Despite official government statistics showing a rise in the number of poor in this country, poverty actually has fallen by 12.5 percentage points in the past 40 years, according to a new study by University of Notre Dame economist James X. Sullivan, whose research examines the consumption, saving and borrowing behavior of poor households in the U.S., and how welfare and tax policy affect the well-being of the poor. The paper was presented September 13 at the Brookings Institution’s fall 2012 conference on the Brookings Papers on Economic Activity.
Trillions of dollars have been spent on anti-poverty programs, and for decades, policymakers have argued about how to make anti-poverty programs more effective.
In “Dimensions of Progress: Poverty from the Great Society to the Great Recession,” Sullivan and co-author Bruce Meyer of the University of Chicago show that, unlike the findings of previous studies, poverty has improved over time, with considerable progress having been made at reducing severe deprivation.
The study examines the extent of material deprivation in the U.S. from the early 1960s to 2010, and considers the long-run patterns of improved measures of poverty.

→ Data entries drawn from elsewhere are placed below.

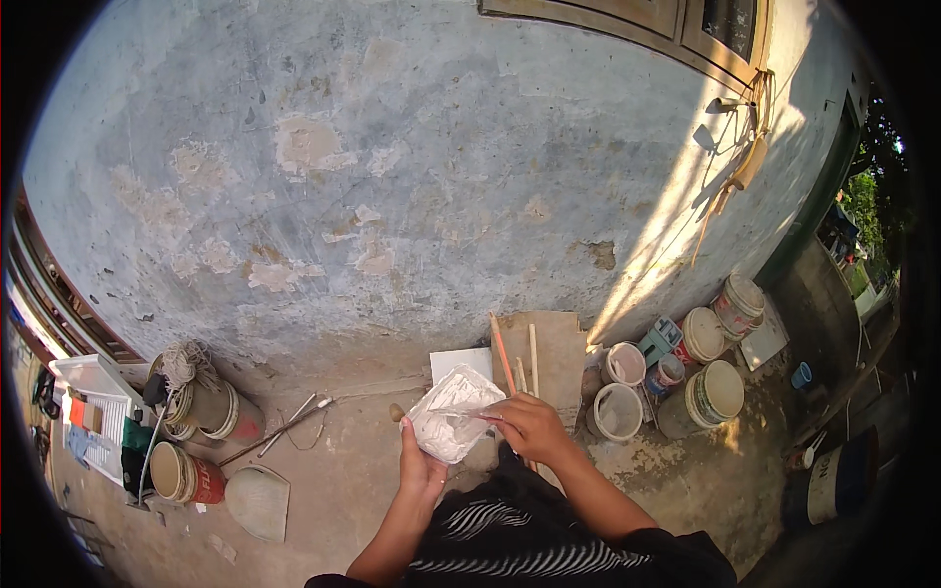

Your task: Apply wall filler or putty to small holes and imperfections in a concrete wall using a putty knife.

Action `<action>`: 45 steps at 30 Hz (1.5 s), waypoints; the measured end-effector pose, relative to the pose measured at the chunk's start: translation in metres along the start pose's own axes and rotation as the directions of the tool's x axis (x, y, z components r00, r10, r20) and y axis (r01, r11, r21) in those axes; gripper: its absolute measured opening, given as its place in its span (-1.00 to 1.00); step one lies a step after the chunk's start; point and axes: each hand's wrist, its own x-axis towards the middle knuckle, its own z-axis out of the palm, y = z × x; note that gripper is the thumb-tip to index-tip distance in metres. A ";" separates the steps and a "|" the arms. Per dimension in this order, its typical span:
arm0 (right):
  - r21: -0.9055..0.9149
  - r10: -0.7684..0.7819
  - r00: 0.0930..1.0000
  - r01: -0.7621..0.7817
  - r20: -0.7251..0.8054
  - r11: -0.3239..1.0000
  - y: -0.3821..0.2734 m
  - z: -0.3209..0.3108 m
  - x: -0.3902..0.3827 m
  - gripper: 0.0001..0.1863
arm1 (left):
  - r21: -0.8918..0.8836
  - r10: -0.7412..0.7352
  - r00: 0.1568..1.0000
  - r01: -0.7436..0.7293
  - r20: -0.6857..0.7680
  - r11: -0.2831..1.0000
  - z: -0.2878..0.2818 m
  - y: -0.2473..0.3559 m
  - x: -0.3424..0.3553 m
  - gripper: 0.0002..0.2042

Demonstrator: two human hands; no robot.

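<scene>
Low in front of my body, my left hand (423, 472) grips a white tub (453, 458) by its side and underside. Thick white paste (461, 389), like wall putty, coats its inside. My right hand (537, 428) is closed around the reddish handle of a putty knife (463, 413), whose blade lies over the paste inside the tub. Its blade edge is partly lost against the white. Beyond both hands rises a worn blue-grey wall (441, 176) with several pale, rough patches (309, 144).
Several paint buckets (714, 392) stand by the wall on the right. More buckets (186, 474) and a grey scoop (259, 502) are on the left. A cardboard sheet (557, 345) and wooden sticks (503, 355) lean ahead. A window frame (637, 27) is above.
</scene>
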 end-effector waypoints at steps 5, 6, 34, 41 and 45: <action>0.023 0.130 0.973 -0.127 -0.191 0.992 -0.005 -0.010 0.016 -0.80 | -0.036 0.004 1.000 -0.003 0.031 0.999 0.014 0.005 -0.006 -0.35; 0.025 0.172 0.971 -0.170 -0.166 0.985 -0.006 -0.011 0.019 -0.80 | -0.070 0.012 0.999 -0.009 0.047 0.997 0.016 0.006 -0.006 -0.39; 0.033 0.362 0.918 -0.361 -0.163 0.932 0.013 -0.010 0.032 -0.85 | -0.082 0.049 0.998 -0.045 0.042 0.996 0.014 0.010 0.006 -0.34; 0.001 0.323 0.937 -0.326 -0.137 0.945 0.005 0.005 0.024 -0.87 | -0.070 0.035 0.997 -0.030 0.069 0.997 0.013 0.007 0.009 -0.34; -0.027 0.215 0.975 -0.216 -0.050 0.976 -0.021 0.024 0.016 -0.80 | -0.032 0.046 0.998 -0.045 0.031 0.998 0.011 0.007 0.012 -0.36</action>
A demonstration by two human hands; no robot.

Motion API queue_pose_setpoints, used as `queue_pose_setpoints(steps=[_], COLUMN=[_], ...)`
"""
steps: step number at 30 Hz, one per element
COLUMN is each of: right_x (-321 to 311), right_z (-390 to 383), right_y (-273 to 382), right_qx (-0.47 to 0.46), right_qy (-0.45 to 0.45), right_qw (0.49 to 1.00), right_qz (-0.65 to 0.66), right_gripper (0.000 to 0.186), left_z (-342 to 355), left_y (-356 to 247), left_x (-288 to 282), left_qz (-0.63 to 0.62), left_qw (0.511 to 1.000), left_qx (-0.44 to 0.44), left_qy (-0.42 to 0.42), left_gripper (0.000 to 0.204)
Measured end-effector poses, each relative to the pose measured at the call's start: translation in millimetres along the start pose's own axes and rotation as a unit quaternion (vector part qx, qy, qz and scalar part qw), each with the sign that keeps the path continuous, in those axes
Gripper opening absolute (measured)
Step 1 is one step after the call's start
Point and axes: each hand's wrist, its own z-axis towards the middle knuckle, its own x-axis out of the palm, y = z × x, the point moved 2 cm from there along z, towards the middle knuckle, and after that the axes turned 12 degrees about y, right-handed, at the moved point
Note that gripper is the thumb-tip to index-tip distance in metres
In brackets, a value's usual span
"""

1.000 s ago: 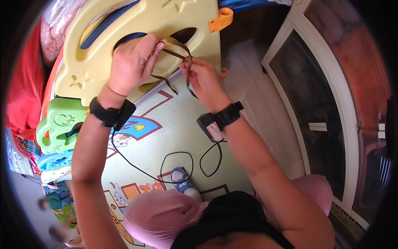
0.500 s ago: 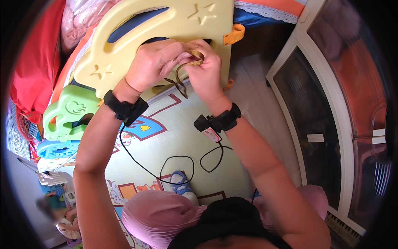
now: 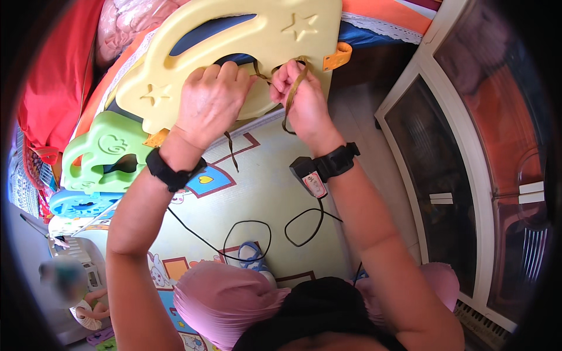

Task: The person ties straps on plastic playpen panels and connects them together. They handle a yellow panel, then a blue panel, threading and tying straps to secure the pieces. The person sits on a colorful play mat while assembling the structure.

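Note:
A narrow olive-brown ribbon (image 3: pixel 290 100) is looped at the yellow plastic panel (image 3: pixel 199 44) with cut-out openings. My left hand (image 3: pixel 212 105) is closed, its back toward me, with the fingers curled over the ribbon. One loose end hangs below that hand. A short stretch of ribbon crosses the gap between the hands. Near a small dark hole in the panel, my right hand (image 3: pixel 303 100) has its fingers bent and pressed together. The ribbon passes over these fingers and hangs in a loop beside the palm. The left fingertips are mostly hidden.
Orange hinge-like tabs (image 3: pixel 338 57) stick out of the panel. Green (image 3: pixel 111 149) and blue (image 3: pixel 82 202) plastic panels stand at the left. A glass-doored cabinet (image 3: pixel 395 111) is on the right. Wrist-strap cables (image 3: pixel 269 240) dangle over the patterned mat (image 3: pixel 293 222). A small person (image 3: pixel 88 313) sits at lower left.
My hands have moved apart, the left one turning back-up. The ribbon loop that both pinched together now stretches between them and over the right fingers. The view has shifted slightly.

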Motion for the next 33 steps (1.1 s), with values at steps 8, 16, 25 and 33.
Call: queue_pose_setpoints(steps=[8, 16, 25, 33], right_x=[1.4, -0.7, -12.0, 11.6], right_z=[2.0, 7.5, 14.3, 11.1], right_y=[29.4, 33.8, 40.5, 30.4], right_qx=[-0.127, -0.226, -0.234, -0.135], right_qy=[0.112, 0.178, 0.175, 0.122], right_qw=[0.840, 0.729, 0.693, 0.693], right_qz=[-0.515, -0.622, -0.659, -0.698], right_gripper=[0.022, 0.017, 0.017, 0.020], left_z=[-0.4, 1.0, 6.9, 0.2], left_y=[29.3, 35.6, 43.1, 21.3], left_x=[3.8, 10.0, 5.9, -0.8], left_qz=[0.058, 0.037, 0.049, -0.045], left_qw=[0.981, 0.970, 0.966, 0.992], left_qx=[0.171, 0.221, 0.236, 0.081], left_qy=[-0.067, -0.091, -0.095, -0.086], left_gripper=[0.016, 0.016, 0.011, 0.011])
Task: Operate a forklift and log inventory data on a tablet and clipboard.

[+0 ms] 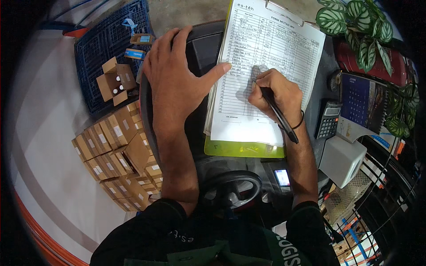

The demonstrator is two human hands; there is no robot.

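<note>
Dark cloth of the person's shirt (213,239) is nearest, and from its short sleeves (306,219) both bare forearms (178,166) reach forward. The right hand (280,94) is closed around a black pen (278,113), its fingers curled, and it seems to rest upon the printed form (237,104). The pen lies slanted: its tip points forward and to the left, its rear end comes back to the right, above the wrist. Under it, the form has its long axis running away from the body, the far end leaning a little to the right. Blank rows lie to the left of the right hand. The left hand (177,77) is open, fingers spread, with the thumb over the form's left edge. Beneath the form is a yellow-green clipboard (244,150); the steering wheel (258,184) stands nearer to the body.
</note>
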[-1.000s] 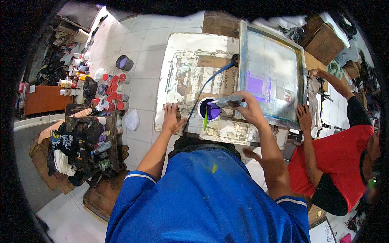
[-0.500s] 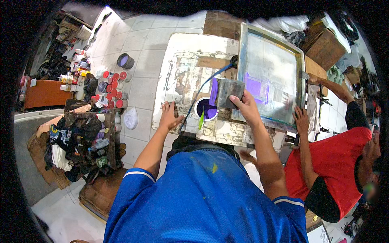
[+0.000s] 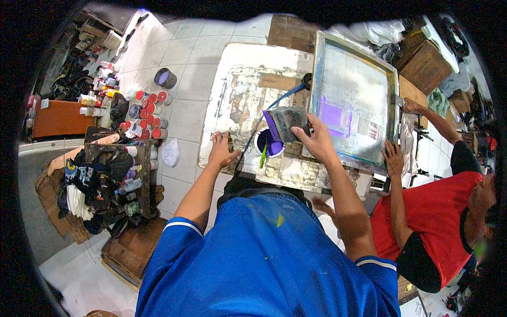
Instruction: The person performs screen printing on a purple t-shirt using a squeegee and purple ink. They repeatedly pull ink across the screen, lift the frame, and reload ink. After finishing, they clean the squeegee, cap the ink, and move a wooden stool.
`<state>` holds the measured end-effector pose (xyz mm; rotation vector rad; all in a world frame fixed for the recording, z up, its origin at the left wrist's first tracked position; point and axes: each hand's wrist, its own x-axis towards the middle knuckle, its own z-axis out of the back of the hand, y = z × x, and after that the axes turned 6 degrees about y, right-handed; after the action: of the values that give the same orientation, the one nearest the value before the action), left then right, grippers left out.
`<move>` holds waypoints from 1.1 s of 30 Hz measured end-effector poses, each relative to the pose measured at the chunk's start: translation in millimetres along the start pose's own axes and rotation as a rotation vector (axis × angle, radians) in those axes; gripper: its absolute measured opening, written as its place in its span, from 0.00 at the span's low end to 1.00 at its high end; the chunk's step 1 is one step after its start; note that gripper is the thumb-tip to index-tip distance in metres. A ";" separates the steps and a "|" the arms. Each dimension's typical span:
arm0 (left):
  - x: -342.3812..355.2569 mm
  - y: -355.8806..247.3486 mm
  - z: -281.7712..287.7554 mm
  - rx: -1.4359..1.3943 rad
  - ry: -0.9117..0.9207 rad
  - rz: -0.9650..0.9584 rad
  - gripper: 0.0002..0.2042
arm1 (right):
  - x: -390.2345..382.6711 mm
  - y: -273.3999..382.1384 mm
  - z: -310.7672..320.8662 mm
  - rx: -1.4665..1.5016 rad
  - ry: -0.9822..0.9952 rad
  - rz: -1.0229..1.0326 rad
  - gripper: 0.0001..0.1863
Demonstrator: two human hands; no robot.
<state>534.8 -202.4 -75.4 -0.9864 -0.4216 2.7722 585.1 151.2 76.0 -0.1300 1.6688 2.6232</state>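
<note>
Here, a white-rimmed ink tub (image 3: 256, 140) sits on a worn, paint-splotched table (image 3: 240, 56), with dark purple ink (image 3: 273, 146) in it. A bright green stick (image 3: 263, 157) leans on the near side of the tub.

The right hand (image 3: 318, 141) is just to the right of the tub. It is closed on a grey squeegee (image 3: 291, 124), with the thumb on top and some of the other fingers hidden. The squeegee is tilted over the far right side of the tub, and its long edge is purple. I cannot tell if it touches the rim.

The left hand (image 3: 222, 151) is to the left of the tub, with its fingers a bit spread. It rests on the table and has hold of nothing.

A thin blue cord (image 3: 289, 95) bends past the left side of the tub. To the right of the tub and farther away is a big screen frame (image 3: 317, 74), with a purple square patch (image 3: 334, 115) on its mesh. Past the frame, on the tub's right, a co-worker in red and black (image 3: 433, 222) has one hand (image 3: 392, 156) at its near right corner. Far left of the tub, red-lidded jars (image 3: 151, 109) stand near a dark bucket (image 3: 165, 78).
</note>
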 end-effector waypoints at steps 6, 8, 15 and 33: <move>-0.5 -1.9 1.7 -0.015 0.011 0.010 0.52 | 1.3 -8.9 -5.4 0.244 -0.020 -0.077 0.21; -1.5 -3.2 2.1 -0.017 0.007 0.005 0.52 | 1.2 -13.0 -5.7 0.361 -0.041 -0.142 0.19; -3.0 -6.2 3.2 -0.002 0.005 0.021 0.52 | -5.5 -27.2 -2.6 0.738 -0.105 -0.515 0.16; -2.0 -2.0 3.3 -0.002 -0.014 -0.048 0.52 | -33.6 -48.7 -3.9 1.849 0.056 -0.378 0.28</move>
<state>534.4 -201.8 -71.2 -0.9451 -0.4443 2.7385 622.2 169.1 33.3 -0.3409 2.7814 0.1873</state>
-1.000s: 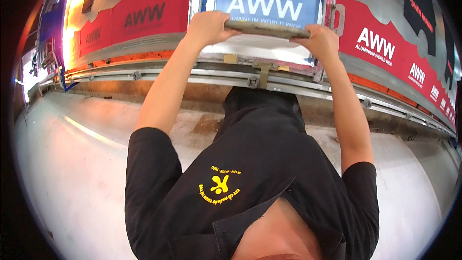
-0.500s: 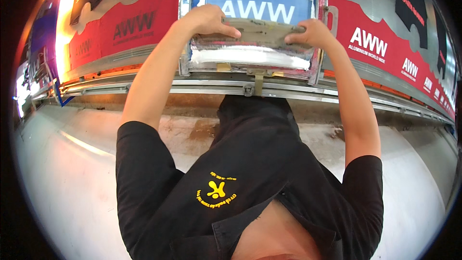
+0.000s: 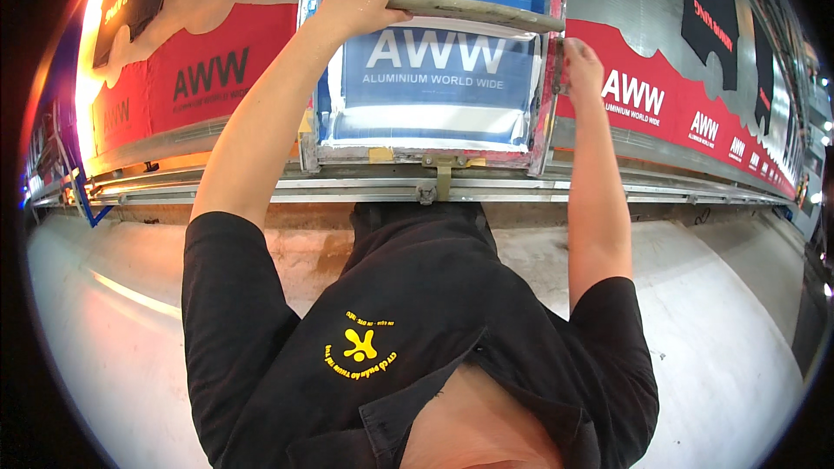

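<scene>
A printing screen (image 3: 434,113) with blue mesh, white lettering showing in it and a taped metal frame lies before me. Across its far part stands a long squeegee (image 3: 486,12), tilted up on edge. My left hand (image 3: 360,4) is closed round the squeegee's left end, thumb on the near side. Free of the squeegee, my right hand (image 3: 584,68) is at the frame's right rail (image 3: 549,95), its fingers curled against it; part of the grip is hidden. White ink (image 3: 426,119) lies in a band along the screen's near end.
Red fabric panels with printed lettering (image 3: 208,69) lie left of the screen on the long grey table, and more red panels (image 3: 638,91) lie to the right. A metal rail (image 3: 347,188) with a bracket (image 3: 443,178) runs along the near edge. A bright orange glow lights the left.
The squeegee has moved away from me, from the screen's near end to its far part. My right hand has let go of it and shifted to the frame's right side.
</scene>
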Demonstrator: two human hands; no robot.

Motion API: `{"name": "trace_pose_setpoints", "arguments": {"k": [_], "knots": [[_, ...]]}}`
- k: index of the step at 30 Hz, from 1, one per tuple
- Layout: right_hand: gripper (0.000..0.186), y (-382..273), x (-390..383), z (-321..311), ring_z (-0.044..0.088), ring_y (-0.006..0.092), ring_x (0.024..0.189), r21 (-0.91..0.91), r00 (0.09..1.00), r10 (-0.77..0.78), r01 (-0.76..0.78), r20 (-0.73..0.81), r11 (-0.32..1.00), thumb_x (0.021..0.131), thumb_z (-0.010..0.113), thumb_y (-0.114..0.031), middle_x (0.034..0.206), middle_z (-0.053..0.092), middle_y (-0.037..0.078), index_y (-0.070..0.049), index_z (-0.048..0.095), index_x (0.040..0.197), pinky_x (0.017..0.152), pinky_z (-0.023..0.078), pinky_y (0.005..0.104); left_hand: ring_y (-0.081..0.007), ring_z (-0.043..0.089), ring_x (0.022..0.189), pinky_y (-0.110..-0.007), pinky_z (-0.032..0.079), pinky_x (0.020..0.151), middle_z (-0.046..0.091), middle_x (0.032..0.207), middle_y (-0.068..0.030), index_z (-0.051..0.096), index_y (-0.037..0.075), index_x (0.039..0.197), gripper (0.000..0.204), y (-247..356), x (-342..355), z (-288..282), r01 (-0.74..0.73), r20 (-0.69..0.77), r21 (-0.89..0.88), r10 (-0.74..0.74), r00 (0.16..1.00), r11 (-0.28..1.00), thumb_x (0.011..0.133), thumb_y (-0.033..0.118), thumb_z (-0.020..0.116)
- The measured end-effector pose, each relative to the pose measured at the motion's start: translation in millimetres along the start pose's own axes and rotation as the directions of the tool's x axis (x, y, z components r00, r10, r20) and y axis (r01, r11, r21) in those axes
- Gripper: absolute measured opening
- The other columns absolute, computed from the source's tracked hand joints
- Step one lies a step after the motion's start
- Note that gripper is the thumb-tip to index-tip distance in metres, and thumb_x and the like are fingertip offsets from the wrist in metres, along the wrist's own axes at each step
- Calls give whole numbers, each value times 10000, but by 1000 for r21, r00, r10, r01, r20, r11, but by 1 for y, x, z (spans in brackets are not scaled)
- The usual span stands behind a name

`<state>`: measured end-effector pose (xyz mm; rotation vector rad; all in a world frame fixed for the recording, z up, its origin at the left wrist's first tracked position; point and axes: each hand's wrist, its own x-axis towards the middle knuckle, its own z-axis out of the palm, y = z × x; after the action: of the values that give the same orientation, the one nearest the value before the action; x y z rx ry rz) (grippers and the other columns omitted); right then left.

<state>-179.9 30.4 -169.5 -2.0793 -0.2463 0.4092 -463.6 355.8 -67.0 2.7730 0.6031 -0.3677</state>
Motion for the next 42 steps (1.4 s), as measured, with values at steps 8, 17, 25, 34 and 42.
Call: {"name": "trace_pose_setpoints", "arguments": {"k": [8, 17, 25, 34, 42], "knots": [[325, -18, -23, 0, 697, 148, 911, 84, 998, -64, 66, -29, 994, 998, 722, -250, 1022, 777, 87, 37, 761, 1145, 841, 540, 322, -282, 703, 1037, -448, 574, 858, 765, 1077, -8, 747, 244, 1214, 315, 37, -21, 18, -96, -104, -192, 77, 992, 977, 902, 268, 706], [301, -6, -31, -22, 691, 145, 922, 219, 997, -68, 57, 40, 974, 999, 708, -235, 1025, 773, 71, 16, 763, 1157, 852, 531, 308, -248, 584, 1309, -441, 468, 1081, 653, 1417, 21, 657, 216, 1397, 657, 112, -186, 105, -152, -250, -171, 107, 962, 973, 767, 55, 755], [289, -3, -40, -37, 696, 164, 951, 243, 990, -101, 76, 93, 967, 988, 708, -215, 1044, 771, 83, 19, 758, 1151, 873, 534, 321, -268, 571, 1335, -435, 444, 1119, 634, 1450, 14, 645, 208, 1408, 683, 171, -275, 148, -87, -270, -208, 28, 962, 974, 758, 17, 727], [272, -9, -52, -40, 698, 167, 942, 231, 994, -93, 78, 57, 970, 1002, 688, -188, 1038, 769, 86, 44, 753, 1128, 864, 535, 325, -310, 705, 966, -446, 568, 798, 750, 1008, -55, 731, 120, 1098, 277, 164, -272, 64, -126, -197, -391, 50, 979, 912, 821, 115, 734], [288, -51, -75, -50, 605, 94, 723, -35, 941, -298, 297, -161, 954, 1000, 711, -243, 751, 708, 39, 7, 790, 881, 638, 482, 296, -360, 670, 816, -440, 506, 718, 671, 869, -181, 685, 7, 925, 464, 73, -270, 32, -6, -312, -747, -342, 886, 665, 934, 467, 744]]}}
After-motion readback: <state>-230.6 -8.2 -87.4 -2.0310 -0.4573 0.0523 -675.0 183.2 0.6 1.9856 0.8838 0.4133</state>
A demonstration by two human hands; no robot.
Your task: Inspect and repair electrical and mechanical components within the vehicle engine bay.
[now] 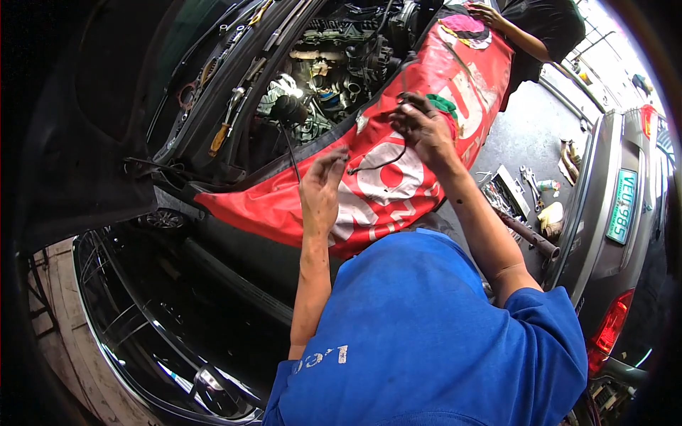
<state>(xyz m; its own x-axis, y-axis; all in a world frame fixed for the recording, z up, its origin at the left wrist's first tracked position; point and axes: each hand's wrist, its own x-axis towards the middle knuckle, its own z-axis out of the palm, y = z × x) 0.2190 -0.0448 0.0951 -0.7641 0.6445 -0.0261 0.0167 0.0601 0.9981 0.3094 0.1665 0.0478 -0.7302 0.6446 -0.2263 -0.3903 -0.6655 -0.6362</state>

Sullivan and Meyer attribute some of the decline in poverty to changes in tax policy, particularly for families with children. The authors conclude that other than Social Security, cash, and noncash government transfer programs have only a minimal impact on changes in poverty.
Census poverty figures are based on a narrow measure of income that often doesn’t accurately reflect an individual’s true economic circumstances, and Sullivan and Meyer argue that a poverty measure based on consumption would do a better job of capturing well-being than one based on income. (A wealthy retired couple living off their assets, for instance, may have very low income, but this does not mean they are poor).
According to the authors, evidence suggests that consumption is better reported than income by families with few resources, and those who are consumption-poor are very different from those who are income-poor—with the consumption-poor population being noticeably worse off. The study shows that the consumption-poor are less educated, less likely to own a home and less likely to be a single individual or elderly than those in the income-poor group. Since the consumption-poor are more likely to live in married parent families with children, future anti-poverty efforts should focus more on families with children.
A different measure of poverty that’s based on consumption, rather than income, would not only measure poverty more accurately, but would lead to a better understanding of the effects of policy and would help lawmakers craft policies to better serve the nation’s poorest.
- James X. Sullivan faculty page
- Department of Economics
- “Dimensions of Progress: Poverty from the Great Society to the Great Recession”
- Brookings Papers on Economic Activity
Originally published at newsinfo.nd.edu.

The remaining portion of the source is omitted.